Copy the opening lines of the listing exactly, through and including the line with "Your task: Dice"; do not copy any pictures.

---------- Provided material

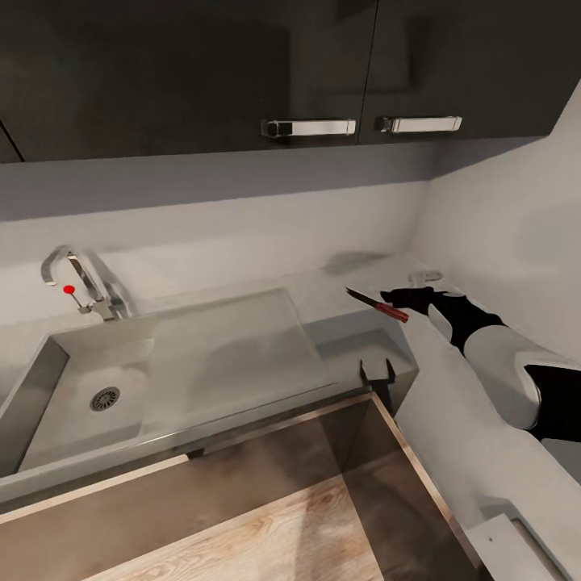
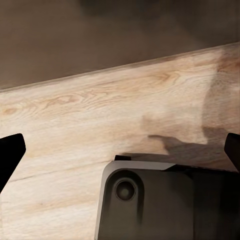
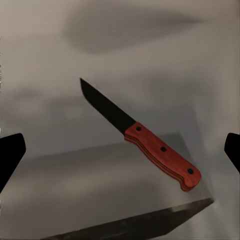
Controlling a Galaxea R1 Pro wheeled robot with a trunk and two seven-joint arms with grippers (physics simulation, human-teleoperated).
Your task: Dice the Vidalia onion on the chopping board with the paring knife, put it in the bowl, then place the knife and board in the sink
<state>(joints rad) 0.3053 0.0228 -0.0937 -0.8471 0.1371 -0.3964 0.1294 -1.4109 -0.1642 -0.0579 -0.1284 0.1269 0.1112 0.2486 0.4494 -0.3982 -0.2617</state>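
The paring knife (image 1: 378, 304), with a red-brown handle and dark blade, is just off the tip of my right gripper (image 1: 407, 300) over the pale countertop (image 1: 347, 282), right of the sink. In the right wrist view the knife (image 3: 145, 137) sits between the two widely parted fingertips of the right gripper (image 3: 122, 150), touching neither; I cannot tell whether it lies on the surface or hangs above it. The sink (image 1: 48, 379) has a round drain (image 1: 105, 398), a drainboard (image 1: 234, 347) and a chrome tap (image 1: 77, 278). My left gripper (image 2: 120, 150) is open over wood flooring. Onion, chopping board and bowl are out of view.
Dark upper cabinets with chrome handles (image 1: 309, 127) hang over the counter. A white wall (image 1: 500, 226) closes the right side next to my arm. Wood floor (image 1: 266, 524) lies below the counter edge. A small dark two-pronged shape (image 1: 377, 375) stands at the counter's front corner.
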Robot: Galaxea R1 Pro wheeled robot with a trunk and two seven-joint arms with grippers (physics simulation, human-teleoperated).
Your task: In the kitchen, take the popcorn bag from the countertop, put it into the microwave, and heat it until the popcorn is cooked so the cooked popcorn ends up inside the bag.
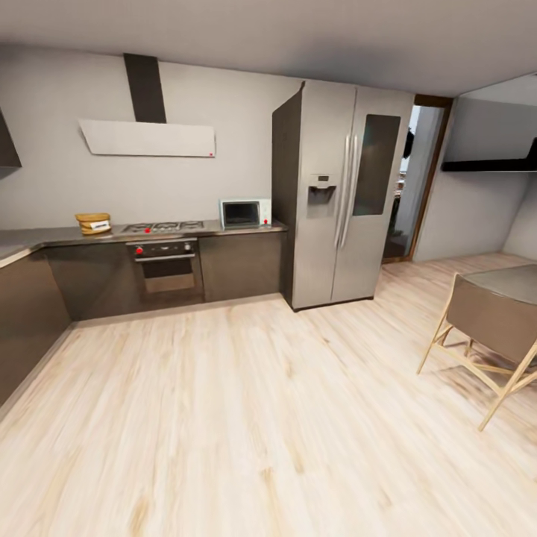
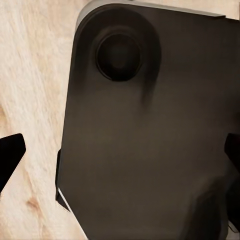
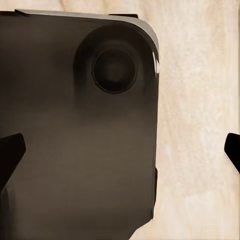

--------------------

● Task solution:
Controlling a Galaxea R1 Pro wheeled robot with a trunk and two seven-joint arms with grippers (physics simulation, human-teleoperated).
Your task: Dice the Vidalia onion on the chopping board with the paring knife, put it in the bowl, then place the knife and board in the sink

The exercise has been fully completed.